Except for the OR race, the 538 deluxe model actually seemed to fare better than the polling-only model. In FL, KS, OK, and TX it was notably closer to the final margin. Only in OR did it notably miss, calling for a R win while the polls-only model correctly predicted a D victory. This was partly offset by its not indicating a R win in WI. In other states (GA and NV) both models came equally close to the final margin.
Finally, the pundits were more cautious about calling winners for governor than they were for senator. All three of those I followed had the same 5 out of 5 record on races they actually called. But they get no points for courage in punditry for choosing not to call a winner in so many of the races tracked here.

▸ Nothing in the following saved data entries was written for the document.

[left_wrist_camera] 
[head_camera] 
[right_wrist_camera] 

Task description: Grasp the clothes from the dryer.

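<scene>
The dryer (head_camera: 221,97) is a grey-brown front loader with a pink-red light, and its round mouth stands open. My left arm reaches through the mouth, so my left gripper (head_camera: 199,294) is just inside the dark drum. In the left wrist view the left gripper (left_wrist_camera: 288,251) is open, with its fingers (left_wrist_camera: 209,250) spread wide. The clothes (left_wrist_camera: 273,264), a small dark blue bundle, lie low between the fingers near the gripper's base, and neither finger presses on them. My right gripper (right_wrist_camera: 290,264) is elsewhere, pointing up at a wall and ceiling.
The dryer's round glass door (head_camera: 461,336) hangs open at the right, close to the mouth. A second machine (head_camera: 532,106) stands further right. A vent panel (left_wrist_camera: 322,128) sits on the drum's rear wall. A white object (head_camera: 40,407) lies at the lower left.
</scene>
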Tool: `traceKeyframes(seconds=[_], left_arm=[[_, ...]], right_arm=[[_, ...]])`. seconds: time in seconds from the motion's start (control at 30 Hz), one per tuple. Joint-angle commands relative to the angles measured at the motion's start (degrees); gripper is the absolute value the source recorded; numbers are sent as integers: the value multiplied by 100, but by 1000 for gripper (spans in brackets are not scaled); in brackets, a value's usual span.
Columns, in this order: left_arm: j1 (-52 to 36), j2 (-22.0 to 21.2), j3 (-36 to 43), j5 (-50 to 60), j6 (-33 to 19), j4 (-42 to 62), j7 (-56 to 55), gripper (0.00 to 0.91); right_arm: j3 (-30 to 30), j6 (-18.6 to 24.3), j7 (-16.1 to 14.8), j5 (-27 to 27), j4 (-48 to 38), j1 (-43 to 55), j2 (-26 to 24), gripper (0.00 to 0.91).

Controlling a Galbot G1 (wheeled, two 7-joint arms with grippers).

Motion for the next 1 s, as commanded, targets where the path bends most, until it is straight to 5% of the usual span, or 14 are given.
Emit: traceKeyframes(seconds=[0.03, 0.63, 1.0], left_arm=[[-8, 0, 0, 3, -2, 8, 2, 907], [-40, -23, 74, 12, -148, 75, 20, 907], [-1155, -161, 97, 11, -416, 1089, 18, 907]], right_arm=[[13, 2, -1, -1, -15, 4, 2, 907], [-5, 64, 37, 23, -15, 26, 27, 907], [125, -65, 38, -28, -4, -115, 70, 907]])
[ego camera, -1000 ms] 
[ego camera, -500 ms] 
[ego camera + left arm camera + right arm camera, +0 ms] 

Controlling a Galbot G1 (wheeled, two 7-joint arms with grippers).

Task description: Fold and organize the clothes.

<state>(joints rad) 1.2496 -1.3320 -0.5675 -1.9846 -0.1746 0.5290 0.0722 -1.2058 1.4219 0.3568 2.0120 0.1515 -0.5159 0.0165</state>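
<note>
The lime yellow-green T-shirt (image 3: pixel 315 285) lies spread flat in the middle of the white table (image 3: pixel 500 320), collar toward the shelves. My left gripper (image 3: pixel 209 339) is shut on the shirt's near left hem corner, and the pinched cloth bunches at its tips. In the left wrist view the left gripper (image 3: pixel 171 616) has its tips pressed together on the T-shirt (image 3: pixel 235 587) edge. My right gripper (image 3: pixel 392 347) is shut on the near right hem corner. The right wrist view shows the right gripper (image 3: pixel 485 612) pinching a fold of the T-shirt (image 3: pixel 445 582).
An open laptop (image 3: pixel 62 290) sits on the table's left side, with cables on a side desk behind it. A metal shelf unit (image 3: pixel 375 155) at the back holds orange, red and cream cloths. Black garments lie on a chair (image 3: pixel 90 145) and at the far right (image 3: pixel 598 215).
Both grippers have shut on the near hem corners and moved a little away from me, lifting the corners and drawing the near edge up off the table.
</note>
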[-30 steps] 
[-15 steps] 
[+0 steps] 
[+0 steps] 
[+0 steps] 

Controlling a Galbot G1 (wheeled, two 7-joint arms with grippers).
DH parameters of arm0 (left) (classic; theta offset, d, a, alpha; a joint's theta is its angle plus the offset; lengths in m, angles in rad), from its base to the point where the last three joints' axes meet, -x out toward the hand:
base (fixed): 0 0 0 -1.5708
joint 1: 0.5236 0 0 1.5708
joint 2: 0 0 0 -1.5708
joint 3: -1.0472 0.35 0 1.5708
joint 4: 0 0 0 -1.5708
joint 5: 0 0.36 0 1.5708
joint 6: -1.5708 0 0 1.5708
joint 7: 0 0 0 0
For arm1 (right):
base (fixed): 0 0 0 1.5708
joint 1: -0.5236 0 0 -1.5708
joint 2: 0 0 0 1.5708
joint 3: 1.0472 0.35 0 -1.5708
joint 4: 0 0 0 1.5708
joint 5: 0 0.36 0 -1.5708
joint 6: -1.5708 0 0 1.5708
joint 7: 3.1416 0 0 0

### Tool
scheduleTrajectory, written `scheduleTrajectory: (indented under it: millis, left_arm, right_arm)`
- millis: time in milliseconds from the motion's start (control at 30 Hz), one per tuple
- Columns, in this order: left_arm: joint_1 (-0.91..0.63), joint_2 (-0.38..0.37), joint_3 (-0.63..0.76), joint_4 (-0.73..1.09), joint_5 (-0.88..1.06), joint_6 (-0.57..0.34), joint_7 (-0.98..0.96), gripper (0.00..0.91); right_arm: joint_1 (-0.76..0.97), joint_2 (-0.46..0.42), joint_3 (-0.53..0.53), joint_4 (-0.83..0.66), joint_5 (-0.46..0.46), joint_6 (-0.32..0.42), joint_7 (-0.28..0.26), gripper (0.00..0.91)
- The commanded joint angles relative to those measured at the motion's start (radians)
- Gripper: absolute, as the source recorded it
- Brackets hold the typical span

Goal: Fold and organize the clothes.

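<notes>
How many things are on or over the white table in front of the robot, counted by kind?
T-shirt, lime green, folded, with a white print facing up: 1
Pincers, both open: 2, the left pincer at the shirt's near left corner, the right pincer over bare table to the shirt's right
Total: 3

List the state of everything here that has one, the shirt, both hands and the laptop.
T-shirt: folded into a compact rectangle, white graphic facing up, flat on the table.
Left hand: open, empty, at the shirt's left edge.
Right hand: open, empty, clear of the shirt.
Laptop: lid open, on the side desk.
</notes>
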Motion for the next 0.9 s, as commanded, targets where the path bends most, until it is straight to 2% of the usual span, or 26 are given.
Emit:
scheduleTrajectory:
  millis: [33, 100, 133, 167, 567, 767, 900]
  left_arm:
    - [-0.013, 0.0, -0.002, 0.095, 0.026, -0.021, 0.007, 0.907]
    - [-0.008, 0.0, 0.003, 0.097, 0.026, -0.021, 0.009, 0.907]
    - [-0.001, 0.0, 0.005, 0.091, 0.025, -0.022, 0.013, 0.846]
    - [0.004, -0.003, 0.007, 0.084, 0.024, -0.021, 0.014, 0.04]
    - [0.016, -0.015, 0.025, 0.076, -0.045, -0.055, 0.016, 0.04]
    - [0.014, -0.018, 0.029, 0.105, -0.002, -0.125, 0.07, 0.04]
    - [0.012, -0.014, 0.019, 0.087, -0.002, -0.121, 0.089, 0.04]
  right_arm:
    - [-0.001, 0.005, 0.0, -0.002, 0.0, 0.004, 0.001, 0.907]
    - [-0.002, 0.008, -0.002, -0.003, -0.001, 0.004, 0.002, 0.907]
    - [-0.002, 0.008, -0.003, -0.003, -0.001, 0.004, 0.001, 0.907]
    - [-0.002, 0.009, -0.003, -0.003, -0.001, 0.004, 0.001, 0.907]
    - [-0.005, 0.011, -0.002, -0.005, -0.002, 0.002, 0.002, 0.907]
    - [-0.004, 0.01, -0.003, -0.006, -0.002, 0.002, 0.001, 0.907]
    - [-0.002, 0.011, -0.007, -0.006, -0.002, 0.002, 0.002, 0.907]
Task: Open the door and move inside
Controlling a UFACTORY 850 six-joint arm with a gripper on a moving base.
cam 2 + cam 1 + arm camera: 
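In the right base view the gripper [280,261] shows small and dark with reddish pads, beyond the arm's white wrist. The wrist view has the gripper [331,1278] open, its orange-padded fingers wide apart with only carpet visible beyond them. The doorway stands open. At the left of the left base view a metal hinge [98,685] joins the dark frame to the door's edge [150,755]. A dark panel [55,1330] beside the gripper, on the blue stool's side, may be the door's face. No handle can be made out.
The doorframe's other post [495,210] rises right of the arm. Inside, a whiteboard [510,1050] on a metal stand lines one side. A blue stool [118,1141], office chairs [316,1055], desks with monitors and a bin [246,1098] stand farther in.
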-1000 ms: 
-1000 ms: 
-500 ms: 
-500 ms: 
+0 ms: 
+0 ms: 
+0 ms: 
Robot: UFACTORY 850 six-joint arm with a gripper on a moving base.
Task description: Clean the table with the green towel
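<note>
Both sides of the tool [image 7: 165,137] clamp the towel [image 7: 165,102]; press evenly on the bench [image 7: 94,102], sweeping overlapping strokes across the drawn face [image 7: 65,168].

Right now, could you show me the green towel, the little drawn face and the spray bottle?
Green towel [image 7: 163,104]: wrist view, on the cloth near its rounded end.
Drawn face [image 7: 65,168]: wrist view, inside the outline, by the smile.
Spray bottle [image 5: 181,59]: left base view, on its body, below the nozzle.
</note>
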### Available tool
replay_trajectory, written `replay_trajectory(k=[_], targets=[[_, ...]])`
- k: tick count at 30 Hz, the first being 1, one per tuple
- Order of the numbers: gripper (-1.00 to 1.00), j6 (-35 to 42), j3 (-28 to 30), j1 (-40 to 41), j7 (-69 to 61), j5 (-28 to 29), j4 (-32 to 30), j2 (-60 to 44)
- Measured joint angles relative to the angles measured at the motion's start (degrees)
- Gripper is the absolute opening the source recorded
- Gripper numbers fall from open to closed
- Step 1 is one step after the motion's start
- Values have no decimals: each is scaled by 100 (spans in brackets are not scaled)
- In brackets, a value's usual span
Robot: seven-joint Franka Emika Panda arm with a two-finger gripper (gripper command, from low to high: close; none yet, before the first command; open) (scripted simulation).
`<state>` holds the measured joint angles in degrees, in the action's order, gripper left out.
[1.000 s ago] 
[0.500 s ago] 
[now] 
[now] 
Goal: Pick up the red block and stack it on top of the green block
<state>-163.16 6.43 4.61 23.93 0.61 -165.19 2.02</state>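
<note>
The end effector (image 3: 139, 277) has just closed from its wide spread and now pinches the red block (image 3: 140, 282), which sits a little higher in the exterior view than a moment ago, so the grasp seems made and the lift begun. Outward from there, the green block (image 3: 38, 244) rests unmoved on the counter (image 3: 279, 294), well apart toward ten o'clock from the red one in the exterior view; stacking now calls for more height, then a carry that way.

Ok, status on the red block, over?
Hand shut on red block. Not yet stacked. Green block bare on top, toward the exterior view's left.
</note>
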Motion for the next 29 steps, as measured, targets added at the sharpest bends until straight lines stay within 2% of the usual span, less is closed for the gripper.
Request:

Final thoughts: The 2022 midterms were generally not a good one for poll haters. In some of the closest senate and governor’s races, polling averages were less than a point from the final margins. In numerous others, the polls understated the winning candidate’s final margin of victory, but this turned out to be true for races won by candidates of both parties. Most of the largest misses occurred in states where one party was a strong favorite going into the election, usually with an incumbent candidate (the PA governor’s race was an exception here). The long-observed effect of “undecided” voters coming home to their party in the final days before the election seems a likely culprit.
It may be true that polling is easier without Donald Trump on the ballot (directly). And despite the many challenges noted by today’s political pollsters (plummeting response rates, difficulties polling mobile phone users, distrust/dislike of polling), it can still be very accurate, even in very close races. Certainly there is no evidence in the results reviewed here of a systematic bias in favor of either party. However, it’s possible this was due in part to the unique circumstances of the 2022 midterm (Trump promoting many flawed GOP candidates, for one) rather than methodological success.
In one sense the pundits also did very well, all of them scoring 100% on the races tracked here where they chose to make a call. Where they don’t do so well is on closer races, preferring to retreat to the neutral ground of “toss-ups” rather than commit one way or the other. So they’ll maintain their reputations going forward (and isn’t that really what any pundit wishes to do?).
I’ll probably do this again in 2024. Hope to see you then.